On July 26, the United States Supreme Court issued its final judgment in Dobbs v. Jackson Women’s Health Organization. As a result, Texas’ trigger law, the Human Life Protection Act, takes effect on Aug. 25 – the 30th day after issuance of a judgment in a case overturning Roe v. Wade. See H.B. 1280, 87th Reg. Session 2021.

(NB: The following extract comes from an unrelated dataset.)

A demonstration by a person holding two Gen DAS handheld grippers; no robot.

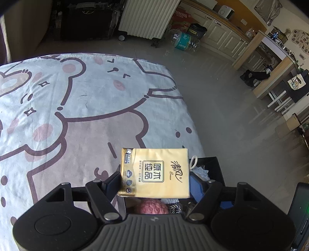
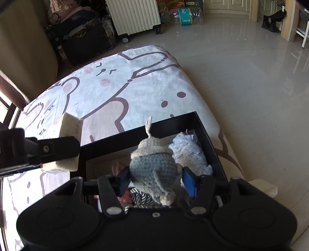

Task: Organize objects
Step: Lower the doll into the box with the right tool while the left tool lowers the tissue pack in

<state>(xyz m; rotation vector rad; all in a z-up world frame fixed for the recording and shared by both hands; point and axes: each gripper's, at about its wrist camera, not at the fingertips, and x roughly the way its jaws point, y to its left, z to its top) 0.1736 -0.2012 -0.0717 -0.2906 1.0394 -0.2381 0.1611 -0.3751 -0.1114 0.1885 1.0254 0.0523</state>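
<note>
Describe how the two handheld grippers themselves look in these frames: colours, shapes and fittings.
Both are matt black. The left gripper has a ribbed grey centre panel, two round black side housings, angled link arms with silver pivot pins, and blue pads on its fingers. The right gripper shares the round housings, link arms and silver pins, has a plain black centre with one screw, and blue-faced fingers. No cables, hands or sleeves show.

On the gold plastic-wrapped tissue pack [image 1: 154,172] you read "原木纯品" in a framed box. On the red cardboard carton [image 1: 180,18] against the far cabinets, "UBORG".
</note>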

Texas’ trigger law makes abortion a second-degree felony and elevates the punishment to a first-degree felony if an unborn child dies as a result of the abortion. The definition of abortion, which remains unchanged from pre-Dobbs statutes, is “the act of using or prescribing an instrument, a drug, a medicine, or any other substance, device, or means with the intent to cause the death of an unborn child of a woman known to be pregnant.” Tex. Health & Safety Code §245.002. “Unborn child” is defined as encompassing the period from fertilization through birth. Tex. Health & Safety Code §170A.001(5). Abortion in Texas does not include birth control devices, oral contraceptives, miscarriage care, ectopic pregnancy care (when an embryo grows outside the uterus) or medical care with the intent to save/preserve the life of an unborn child. Tex. Health & Safety Code §170A.001(1).
Beginning on Aug. 25, Texas will prohibit an abortion except when “in the exercise of reasonable medical judgment, the pregnant female on whom the abortion is performed, induced, or attempted has a life-threatening physical condition aggravated by, caused by, or arising from a pregnancy that places the female at risk of death or poses a serious risk of substantial impairment of a major bodily function unless the abortion is performed or induced.” Tex. Health & Safety Code §170A.002(b)(2).
Under the trigger law, abortions must be performed in a manner that provides the best opportunity for the unborn child to survive unless that manner would create a “greater risk of the pregnant female’s death” or “a serious risk of substantial impairment of a major bodily function of the pregnant female.” Tex. Health & Safety Code §170A.002(b)(3)(A)-(B).
The trigger law requires “reasonable medical judgment,” which it defines as meaning “a medical judgment made by a reasonably prudent physician, knowledge about a case and the treatment possibilities for the medical conditions involved.” Tex. Health & Safety Code §170A.001(4). Notably, there is no mechanism to punish the abortion seeker.
Under the trigger law, the Texas attorney general has the ability to pursue civil penalties. Additionally, licensing authorities “shall revoke the license, permit, registration, certificate, or other authority of a physician or other health care professional who performs, induces, or attempts an abortion” in violation of the trigger law. Tex. Health & Safety Code §170A.007. Texas prosecutors may pursue criminal charges under the trigger law.
The federal government has taken the position that abortion must be available if it is necessary to stabilize an “emergency medical condition” as defined by the federal Emergency Medical Treatment and Active Labor Act (EMTALA), which may include ectopic pregnancy, complications of pregnancy loss or emergent hypertensive disorders such as preeclampsia with severe features. According to guidance from the Department of Health and Human Services (HHS) to frontline healthcare providers, to the extent a state law mandates a more-restrictive definition of an emergency medical condition, it is preempted. On July 14, in federal district court in Lubbock, Texas, the Texas attorney general sued HHS regarding its use of EMTALA to require hospitals to perform abortions. In this lawsuit, the Texas attorney general is seeking a declaratory judgment.
Ambiguity also remains regarding the pre-Roe abortion statutes. Tex. Rev. Civ. Stat. art. 4512.1, et seq. After a Harris County district court granted a limited temporary restraining order regarding the pre-Roe statutes, the Texas attorney general filed an emergency motion with the Texas Supreme Court. In re Ken Paxton, et al., No. 22-0527. Importantly, the Texas Supreme Court sought briefing on whether the civil district court has jurisdiction to enjoin the enforcement of a criminal statute, because civil courts have this authority only in limited circumstances.
Amicus letter briefs have been filed by members of the Texas Legislature and advocacy organizations supporting Paxton’s argument that the pre-Roe statutes have not been repealed. The solicitor general’s reply in this Texas Supreme Court case suggests that the pre-Roe statutes may not automatically apply in Dallas County (“The Dallas County District Attorney might need to move for relief from the judgment in Roe v. Wade, but Relators and other prosecutors do not.”).
Pro-life advocates are seeking pre-suit depositions in at least four Texas counties: Denton, Howard, Jack and Smith. These depositions are sought based on Tex. Health & Safety Code §171.08, which permits civil liability for aiding or abetting the performance or inducement of an abortion. A hearing is set for Aug. 5 in Jack County on the request to depose a representative of an abortion support fund. On Aug. 9, a Denton County court will hear the request to depose a representative of another abortion support fund.